═══ Exercise data
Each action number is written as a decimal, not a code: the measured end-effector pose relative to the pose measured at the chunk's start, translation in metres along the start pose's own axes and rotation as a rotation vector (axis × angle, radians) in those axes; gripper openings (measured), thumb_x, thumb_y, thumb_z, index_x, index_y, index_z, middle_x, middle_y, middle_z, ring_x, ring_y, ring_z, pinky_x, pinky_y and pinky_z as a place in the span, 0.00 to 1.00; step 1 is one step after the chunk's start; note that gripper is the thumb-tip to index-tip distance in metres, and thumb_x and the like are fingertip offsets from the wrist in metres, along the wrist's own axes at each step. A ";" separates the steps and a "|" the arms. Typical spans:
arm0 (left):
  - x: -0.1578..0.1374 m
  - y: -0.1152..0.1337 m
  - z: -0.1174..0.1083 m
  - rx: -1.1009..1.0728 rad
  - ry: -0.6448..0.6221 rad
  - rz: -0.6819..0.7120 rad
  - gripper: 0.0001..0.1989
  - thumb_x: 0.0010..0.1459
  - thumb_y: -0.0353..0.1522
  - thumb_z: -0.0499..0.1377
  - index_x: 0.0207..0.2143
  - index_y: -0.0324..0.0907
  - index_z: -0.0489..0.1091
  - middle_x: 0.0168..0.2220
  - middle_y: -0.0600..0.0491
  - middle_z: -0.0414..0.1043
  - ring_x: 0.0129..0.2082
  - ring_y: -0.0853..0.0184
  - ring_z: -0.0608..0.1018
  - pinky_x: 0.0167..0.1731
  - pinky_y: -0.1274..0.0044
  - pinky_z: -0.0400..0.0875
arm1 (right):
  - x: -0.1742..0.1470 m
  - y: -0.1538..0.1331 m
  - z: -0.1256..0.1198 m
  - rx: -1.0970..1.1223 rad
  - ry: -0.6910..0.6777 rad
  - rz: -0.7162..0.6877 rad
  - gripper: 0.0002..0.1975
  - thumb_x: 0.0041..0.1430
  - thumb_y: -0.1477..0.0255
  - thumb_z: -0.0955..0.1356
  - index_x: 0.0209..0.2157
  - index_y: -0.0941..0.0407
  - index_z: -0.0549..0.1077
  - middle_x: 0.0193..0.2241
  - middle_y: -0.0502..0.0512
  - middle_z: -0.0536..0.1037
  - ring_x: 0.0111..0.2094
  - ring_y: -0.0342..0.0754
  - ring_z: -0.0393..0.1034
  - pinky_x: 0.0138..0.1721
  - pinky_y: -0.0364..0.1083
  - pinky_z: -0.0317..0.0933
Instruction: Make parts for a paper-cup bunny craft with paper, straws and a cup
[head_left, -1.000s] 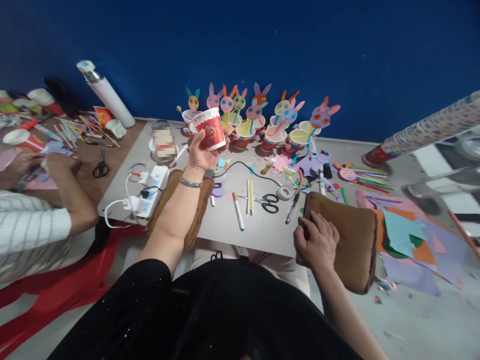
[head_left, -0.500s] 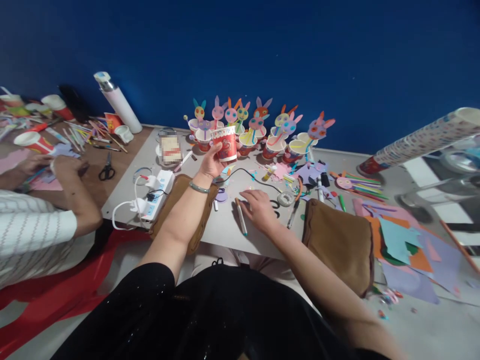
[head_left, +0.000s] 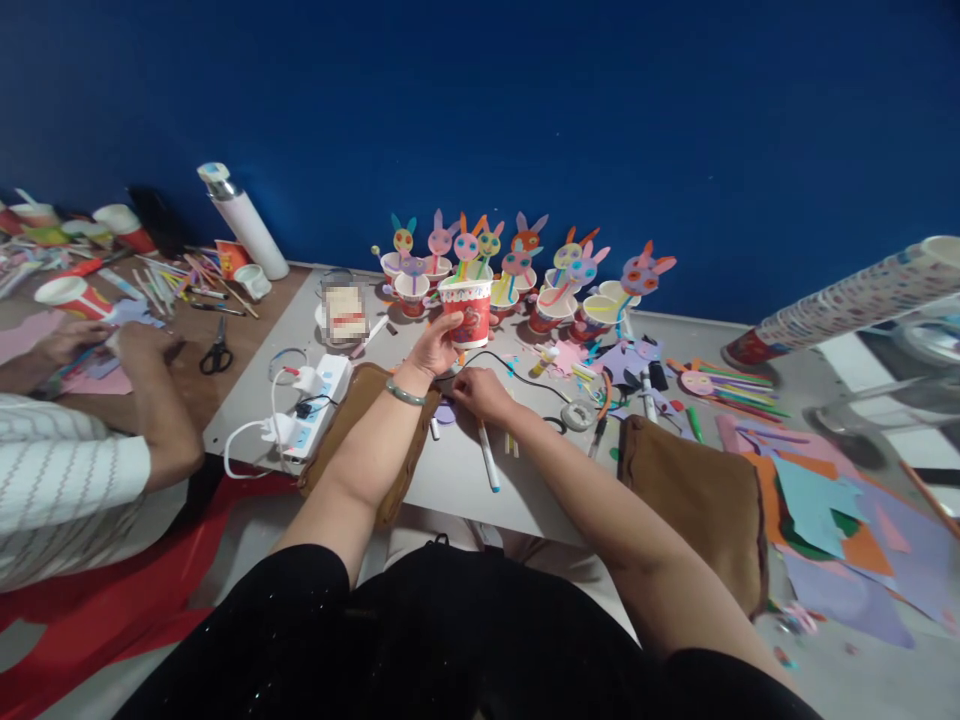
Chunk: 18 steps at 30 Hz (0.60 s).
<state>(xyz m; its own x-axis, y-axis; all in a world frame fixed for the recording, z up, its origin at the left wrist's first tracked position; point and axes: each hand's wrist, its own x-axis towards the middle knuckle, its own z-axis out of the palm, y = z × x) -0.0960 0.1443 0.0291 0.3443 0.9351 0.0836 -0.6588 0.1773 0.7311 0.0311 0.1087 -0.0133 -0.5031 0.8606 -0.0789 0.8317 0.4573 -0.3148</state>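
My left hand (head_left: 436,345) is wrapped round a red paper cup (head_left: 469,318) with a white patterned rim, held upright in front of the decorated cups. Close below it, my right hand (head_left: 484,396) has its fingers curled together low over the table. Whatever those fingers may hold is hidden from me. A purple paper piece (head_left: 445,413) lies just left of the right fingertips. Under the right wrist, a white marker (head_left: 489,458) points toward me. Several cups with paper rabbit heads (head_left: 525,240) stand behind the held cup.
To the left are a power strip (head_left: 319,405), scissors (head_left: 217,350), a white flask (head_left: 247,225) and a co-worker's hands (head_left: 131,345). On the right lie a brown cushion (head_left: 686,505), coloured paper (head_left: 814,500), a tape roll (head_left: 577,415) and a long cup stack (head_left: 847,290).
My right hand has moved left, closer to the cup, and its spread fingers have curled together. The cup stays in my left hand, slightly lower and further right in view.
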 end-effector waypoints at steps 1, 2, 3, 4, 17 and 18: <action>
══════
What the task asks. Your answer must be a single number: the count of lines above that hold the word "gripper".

Written solution. 3